# EXERCISE OBJECTIVE:
Scan the listing below. Return every line containing the string "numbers".

# EXTRACTED INFORMATION:
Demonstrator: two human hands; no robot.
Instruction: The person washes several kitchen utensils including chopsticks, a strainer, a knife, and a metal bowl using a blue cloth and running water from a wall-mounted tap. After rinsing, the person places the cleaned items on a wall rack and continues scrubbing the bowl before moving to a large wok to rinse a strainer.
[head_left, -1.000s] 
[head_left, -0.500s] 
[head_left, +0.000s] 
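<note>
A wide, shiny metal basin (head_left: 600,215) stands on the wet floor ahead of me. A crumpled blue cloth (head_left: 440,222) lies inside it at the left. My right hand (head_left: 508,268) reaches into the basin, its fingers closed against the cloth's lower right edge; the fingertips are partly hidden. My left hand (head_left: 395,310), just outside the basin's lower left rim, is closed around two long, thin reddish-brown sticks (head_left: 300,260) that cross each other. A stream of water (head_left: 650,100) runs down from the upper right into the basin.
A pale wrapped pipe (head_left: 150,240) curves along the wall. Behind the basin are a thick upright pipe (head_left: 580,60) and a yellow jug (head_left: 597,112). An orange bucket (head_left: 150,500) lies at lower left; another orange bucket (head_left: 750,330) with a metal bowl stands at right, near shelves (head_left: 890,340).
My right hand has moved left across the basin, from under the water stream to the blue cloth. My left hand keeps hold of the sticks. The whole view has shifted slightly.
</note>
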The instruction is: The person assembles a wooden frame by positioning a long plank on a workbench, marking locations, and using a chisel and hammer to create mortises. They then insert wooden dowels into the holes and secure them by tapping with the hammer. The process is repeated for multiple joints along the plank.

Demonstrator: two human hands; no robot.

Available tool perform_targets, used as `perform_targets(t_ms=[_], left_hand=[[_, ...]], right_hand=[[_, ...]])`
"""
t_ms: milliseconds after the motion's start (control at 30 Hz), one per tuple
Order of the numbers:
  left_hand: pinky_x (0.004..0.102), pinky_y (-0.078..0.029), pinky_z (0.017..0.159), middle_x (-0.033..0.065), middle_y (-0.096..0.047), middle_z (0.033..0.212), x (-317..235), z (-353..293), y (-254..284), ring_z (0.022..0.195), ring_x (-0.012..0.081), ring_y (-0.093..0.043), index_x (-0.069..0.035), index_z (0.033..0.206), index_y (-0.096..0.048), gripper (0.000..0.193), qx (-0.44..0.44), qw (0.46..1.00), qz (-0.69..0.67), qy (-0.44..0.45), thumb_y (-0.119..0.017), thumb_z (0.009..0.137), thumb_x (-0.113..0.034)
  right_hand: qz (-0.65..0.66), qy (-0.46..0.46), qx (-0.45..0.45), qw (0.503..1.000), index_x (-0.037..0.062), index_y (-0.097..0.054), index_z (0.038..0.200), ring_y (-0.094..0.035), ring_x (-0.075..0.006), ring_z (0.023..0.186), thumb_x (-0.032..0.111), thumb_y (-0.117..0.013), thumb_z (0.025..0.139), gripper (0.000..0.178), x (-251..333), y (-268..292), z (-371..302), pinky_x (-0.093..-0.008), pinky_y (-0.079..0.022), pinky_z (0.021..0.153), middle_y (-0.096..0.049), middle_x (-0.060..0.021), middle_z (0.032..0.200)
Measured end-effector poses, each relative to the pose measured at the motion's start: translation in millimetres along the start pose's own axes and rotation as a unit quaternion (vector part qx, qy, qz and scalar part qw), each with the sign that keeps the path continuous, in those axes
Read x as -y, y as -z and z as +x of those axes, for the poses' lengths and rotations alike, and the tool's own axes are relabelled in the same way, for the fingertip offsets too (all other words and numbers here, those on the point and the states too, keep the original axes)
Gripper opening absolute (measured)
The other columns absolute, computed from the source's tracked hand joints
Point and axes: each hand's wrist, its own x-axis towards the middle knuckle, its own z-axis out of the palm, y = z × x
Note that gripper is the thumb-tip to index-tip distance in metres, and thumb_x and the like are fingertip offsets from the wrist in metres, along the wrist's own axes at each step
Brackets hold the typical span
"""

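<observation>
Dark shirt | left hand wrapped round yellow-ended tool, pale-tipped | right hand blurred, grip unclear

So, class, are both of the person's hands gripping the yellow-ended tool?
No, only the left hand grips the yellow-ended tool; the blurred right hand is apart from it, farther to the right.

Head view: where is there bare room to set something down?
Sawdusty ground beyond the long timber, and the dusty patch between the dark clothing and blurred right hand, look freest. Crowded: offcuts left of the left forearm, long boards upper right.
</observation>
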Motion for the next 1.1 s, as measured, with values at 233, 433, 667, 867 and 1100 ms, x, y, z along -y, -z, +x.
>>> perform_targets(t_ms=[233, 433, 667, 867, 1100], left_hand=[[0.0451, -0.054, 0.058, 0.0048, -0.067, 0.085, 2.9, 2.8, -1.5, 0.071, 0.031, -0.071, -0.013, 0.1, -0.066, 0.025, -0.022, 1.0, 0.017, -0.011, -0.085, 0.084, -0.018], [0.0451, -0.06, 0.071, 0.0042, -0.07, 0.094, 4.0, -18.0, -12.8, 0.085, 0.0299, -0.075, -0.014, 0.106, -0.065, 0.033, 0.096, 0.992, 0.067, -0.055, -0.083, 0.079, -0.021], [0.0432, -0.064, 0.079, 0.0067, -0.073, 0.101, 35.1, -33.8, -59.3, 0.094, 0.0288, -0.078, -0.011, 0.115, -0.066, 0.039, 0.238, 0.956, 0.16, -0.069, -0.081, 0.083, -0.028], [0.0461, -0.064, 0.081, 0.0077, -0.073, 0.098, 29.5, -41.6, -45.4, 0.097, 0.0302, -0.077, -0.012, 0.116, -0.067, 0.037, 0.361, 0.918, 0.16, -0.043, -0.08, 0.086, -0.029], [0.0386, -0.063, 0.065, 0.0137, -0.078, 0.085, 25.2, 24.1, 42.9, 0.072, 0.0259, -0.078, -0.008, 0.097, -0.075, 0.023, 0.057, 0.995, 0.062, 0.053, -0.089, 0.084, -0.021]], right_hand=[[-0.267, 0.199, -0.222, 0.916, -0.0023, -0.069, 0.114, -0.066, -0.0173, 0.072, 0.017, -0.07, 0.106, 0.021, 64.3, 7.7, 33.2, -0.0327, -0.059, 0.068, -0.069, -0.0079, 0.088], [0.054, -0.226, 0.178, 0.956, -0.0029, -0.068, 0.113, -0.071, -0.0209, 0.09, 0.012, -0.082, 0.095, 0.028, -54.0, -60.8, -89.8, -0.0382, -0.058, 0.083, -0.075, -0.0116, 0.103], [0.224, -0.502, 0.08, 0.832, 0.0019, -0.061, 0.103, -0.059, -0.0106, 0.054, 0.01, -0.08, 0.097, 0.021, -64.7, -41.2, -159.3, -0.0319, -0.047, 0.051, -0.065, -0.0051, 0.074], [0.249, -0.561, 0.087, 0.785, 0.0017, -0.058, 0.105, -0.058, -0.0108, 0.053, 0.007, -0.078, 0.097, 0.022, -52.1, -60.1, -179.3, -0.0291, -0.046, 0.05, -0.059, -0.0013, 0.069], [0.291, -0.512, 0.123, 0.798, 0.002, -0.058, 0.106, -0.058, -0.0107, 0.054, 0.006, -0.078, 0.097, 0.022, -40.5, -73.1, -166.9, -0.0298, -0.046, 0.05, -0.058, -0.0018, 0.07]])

# WRITTEN ANSWER:
Order of the numbers:
Read x as -y, y as -z and z as +x of those axes, for the poses' lengths and rotations alike, and the tool's own axes are relabelled in the same way, for the fingertip offsets too (all other words and numbers here, those on the point and the states too, keep the original axes)

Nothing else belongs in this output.